== Dataset content ==
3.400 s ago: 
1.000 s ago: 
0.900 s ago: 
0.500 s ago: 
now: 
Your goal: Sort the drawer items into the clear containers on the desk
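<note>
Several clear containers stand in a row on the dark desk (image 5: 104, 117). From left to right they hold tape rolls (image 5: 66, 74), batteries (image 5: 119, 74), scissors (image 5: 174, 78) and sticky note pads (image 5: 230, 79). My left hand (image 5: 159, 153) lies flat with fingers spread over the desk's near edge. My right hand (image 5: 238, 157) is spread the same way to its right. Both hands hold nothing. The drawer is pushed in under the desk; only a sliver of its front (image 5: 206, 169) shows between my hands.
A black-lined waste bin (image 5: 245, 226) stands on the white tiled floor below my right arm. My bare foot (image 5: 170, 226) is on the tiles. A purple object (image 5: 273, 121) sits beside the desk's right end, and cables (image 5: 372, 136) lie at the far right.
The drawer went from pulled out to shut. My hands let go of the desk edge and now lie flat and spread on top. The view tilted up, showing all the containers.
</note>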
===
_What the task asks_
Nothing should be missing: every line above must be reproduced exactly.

_Output of the task_
3.400 s ago: 
1.000 s ago: 
0.900 s ago: 
0.500 s ago: 
now: 
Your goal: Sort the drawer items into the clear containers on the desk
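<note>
Several clear containers stand in a row on the dark desk (image 5: 104, 117). From left to right they hold tape rolls (image 5: 66, 74), batteries (image 5: 119, 74), scissors (image 5: 174, 78) and sticky note pads (image 5: 230, 79). My left hand (image 5: 159, 153) lies flat with fingers spread over the desk's near edge. My right hand (image 5: 238, 157) is spread the same way to its right. Both hands hold nothing. The drawer is pushed in under the desk; only a sliver of its front (image 5: 206, 169) shows between my hands.
A black-lined waste bin (image 5: 245, 226) stands on the white tiled floor below my right arm. My bare foot (image 5: 170, 226) is on the tiles. A purple object (image 5: 273, 121) sits beside the desk's right end, and cables (image 5: 372, 136) lie at the far right.
The drawer went from pulled out to shut. My hands let go of the desk edge and now lie flat and spread on top. The view tilted up, showing all the containers.
</note>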

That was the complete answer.